Sun may be gearing up for a legal dispute with JBoss, a “very much for profit” open-source company that, according to Sun, is misleading consumers by releasing software that departs from J2EE compliance standards. Full story is here.
The substantive technological issue in the debate is compatibility. Software non-compliance affects portability, and the point of using J2EE standards is to assure cross-system operability. The assurance of J2EE compliance grants consumers confidence that the technology they use will behave in the ways the software maker promises.
When the dispute is phrased strictly in terms of compatibility, however, the relevance of trademark law to the conflict can be easily overlooked. But Sun’s case against JBoss illustrates the essential purpose of trademark law – consumer protection.
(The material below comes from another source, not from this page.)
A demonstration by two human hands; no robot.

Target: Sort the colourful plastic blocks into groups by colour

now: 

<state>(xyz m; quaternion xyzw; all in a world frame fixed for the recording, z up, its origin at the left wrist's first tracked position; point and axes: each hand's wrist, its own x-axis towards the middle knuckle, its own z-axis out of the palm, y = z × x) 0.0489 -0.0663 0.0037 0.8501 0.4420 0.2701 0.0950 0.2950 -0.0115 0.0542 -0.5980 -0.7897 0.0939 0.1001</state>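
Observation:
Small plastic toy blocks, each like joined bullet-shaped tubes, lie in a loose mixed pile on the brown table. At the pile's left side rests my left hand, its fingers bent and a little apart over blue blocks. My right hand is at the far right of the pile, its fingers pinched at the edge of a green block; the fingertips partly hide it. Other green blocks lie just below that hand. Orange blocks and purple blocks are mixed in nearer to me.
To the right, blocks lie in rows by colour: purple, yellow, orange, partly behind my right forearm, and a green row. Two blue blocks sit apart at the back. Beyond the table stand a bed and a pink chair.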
Trademark law forbids companies to use trademarks in ways that confuse consumers. More specifically, trademark law protects against consumer confusion about the source of a product. So, companies can’t use trademarks in ways that suggest to consumers that the source of the product is a manufacturer other than the actual manufacturer (e.g., claiming that Adobe's Acrobat Reader is, say, a Microsoft product).
At least at first glance, Sun's dispute with JBoss doesn’t appear to follow this pattern. It doesn’t look like JBoss is trying to pass off as its own any of Sun’s products. It is not, in short, confusing consumers as to the source of its software—it is merely failing to live up to a set of Sun-defined standards.
But the argument is not just about standards. The inclusion of the term “J2EE” in JBoss’ specs signals to consumers – i.e., developers and companies –that JBoss’ software incorporates Sun’s technology. That technology is partly what it is because of its strict adherence to Sun-controlled standards. If the technology is not J2EE compliant, then it is not Sun’s technology, but a derivative of it, and it is, in fact, misleading to consumers for JBoss to attach the “J2EE” tag to its software.
Put in more concrete, analogous terms, if JBoss’ software is not actually J2EE compliant, then the company’s action is the equivalent of someone selling a heavily modified Mercedes Benz car with a Mercedes tag on it, one that not only doesn’t use Mercedes components but doesn’t provide the kind of power that a standard Mercedes engine would. If JBoss’ software is not actually J2EE compliant, the company is not delivering the piece of technology it has promised its consumers any more than I am delivering a Mercedes engine.
In short, if this goes to litigation and the court concedes that the use of the term J2EE indicates the source of a particular technology (i.e., Sun’s Java), then the case fits squarely within the standard boundaries of trademark law. And the good news is that, in this case, IP law will protect not only the economic interests of a trademark owner, but the technological interests of developers and the companies that utilize JBoss. In a word, consumers.